In the same way, in the Twentieth Century, and particularly after the Second World War, the domination of American Imperialism over our country, never questioned the control of the Canadian bourgeoisie of the State power, nor its transformation into an Imperialist bourgeoisie.

Even more important is the alliance between the Canadian bourgeoisie and American imperialism which has constituted since that time, the principal aspect of the imperialist policy of our bourgeoisie. This alliance has a double aspect: on the one hand, it is the manifestation of foreign domination but on the other hand it is the principal means by which the Canadian monopoly bourgeoisie practices, on an international scale an imperialist policy: its relations with other countries are commanded by the necessity of widening its field of investment.

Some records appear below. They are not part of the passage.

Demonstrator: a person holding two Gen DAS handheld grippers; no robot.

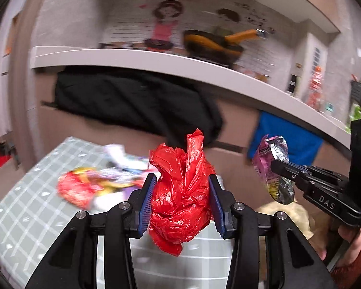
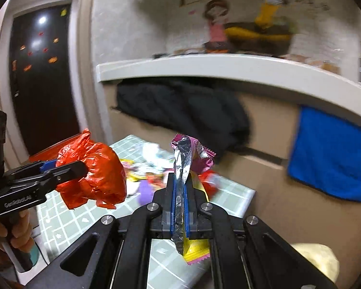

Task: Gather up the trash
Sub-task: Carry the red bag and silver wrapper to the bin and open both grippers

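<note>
My left gripper (image 1: 181, 183) is shut on a crumpled red plastic bag (image 1: 180, 192) and holds it above the checked table (image 1: 24, 216). It also shows in the right wrist view (image 2: 84, 168), with the red bag (image 2: 96, 171) at the left. My right gripper (image 2: 179, 180) is shut on a pink and silver snack wrapper (image 2: 181, 168), held upright above the table (image 2: 67, 219). In the left wrist view the right gripper (image 1: 279, 166) and wrapper (image 1: 272, 166) are at the right. Several more wrappers (image 1: 91, 180) lie on the table beyond.
A white counter (image 1: 156, 60) runs behind, with an orange and black pan (image 1: 214, 43) on it. A black coat (image 1: 132, 98) and a blue cloth (image 1: 284, 137) hang below it. A dark door (image 2: 41, 72) is at the left.
</note>
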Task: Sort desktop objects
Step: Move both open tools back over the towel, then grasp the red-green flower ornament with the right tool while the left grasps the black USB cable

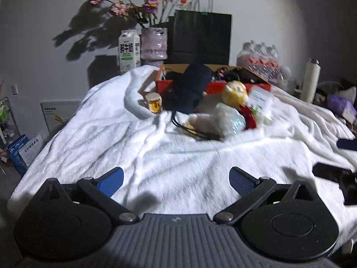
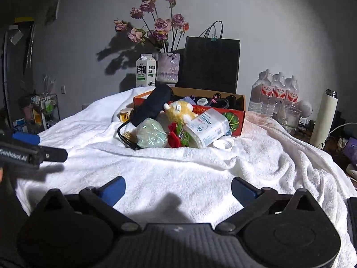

On a national level, Canada is a bourgeois democracy in which, as it is the rule in the imperialist stage, the reactionary tendency becomes more and more important, the democratic rights historically conceded under pressure from the workers’ movement and the popular forces are dangerously threatened. As Lenin said: imperialism on the economical level is the monopolies and on the political level it is reaction.

The reactionary policy of the Canadian bourgeoisie is directed against all strata of the people but primarily against the proletariat. It is also directed in a significant way against the Quebecois nation, the Amerindians and Inuits, against the women of the people and the immigrant workers, to mention only the more important oppressed strata of the people.

Of at the contradictions in the Canadian society, the principal contradictions is the one opposing the Canadian proletariat to the Canadian bourgeoisie.

The revolutionary camp in our country is made up of the proletariat: both men and women of the Quebecois nation, as well as that of English Canadian nation, also including immigrant workers. It is also composed of large strata of the petty-bourgeoisie and farmers whose existence is threatened by imperialism. Because of the national oppression they suffer, the oppressed strata, of the Quebecois nation, of the Inuits, of the Amerindians are also allies of the proletariat.

Nevertheless, of all the classes opposed to the bourgeoisie, the proletariat is the only class really revolutionary.

Its alliance with all the other classes is always unstable because of the intermediary nature of all these other classes. The proletariat is not only the principal force of the Canadian revolution but also it is the leading force.

The reactionary camp is composed of the Canadian bourgeoisie, principal enemy of the Canadian proletariat, and American imperialism, its ally. The other imperialist States, including Soviet social-imperialism, should equally be considered enemies of the Canadian revolution.

The principal task of the Canadian proletariat, led by its vanguard party, is the violent overthrow of the bourgeois dictatorship in order to build socialism and communism.

It Is the evolution itself of the contradictions which animate the revolutionary camp, that of the reaction and their reciprocal relations that will put our country in a revolutionary situation where the overthrow of state power, today in the hands of the Canadian bourgeoisie, will be possible and will lead to the building of the dictatorship of the proletariat. This is unavoidable, but it won’t come out of the blue. For the revolution to happen, the conditions for it have to be there, but even more, the masses have to accomplish it. In the subjective and objective conditions which prevail in Canada, it is up to the proletariat, and more particularly its vanguard party, to assume the leadership of the masses in the struggle for socialism. This is why the central task of Canadian Marxist-Leninist communists today is to pursue the building of the proletarian party, without which the socialist revolution is impossible.